PROBLEM DETAILS: An exact copy of the lines from the one containing "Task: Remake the" through the last line below is required; include both of those lines and no others.

STORED DATA:
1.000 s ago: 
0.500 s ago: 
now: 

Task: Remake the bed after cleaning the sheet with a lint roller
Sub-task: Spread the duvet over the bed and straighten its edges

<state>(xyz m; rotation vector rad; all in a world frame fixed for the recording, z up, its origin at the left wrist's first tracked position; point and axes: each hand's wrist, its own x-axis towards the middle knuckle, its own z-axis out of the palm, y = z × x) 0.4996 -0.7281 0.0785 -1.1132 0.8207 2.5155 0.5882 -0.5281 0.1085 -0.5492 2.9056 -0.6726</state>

SOLUTION TO THIS EXERCISE:
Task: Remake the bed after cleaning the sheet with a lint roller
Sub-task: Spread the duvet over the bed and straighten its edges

<state>(xyz m; rotation vector rad; all in a world frame fixed for the recording, z up, its origin at the left wrist's first tracked position; point and axes: each hand's wrist, its own x-axis towards the middle knuckle, its own z-axis out of the palm, y = z × x) 0.4996 -0.7281 0.0785 -1.1132 0.8207 2.5155 0.5882 -0.5281 0.1085 -0.5492 2.9056 -0.6726</state>

This output requires nothing further.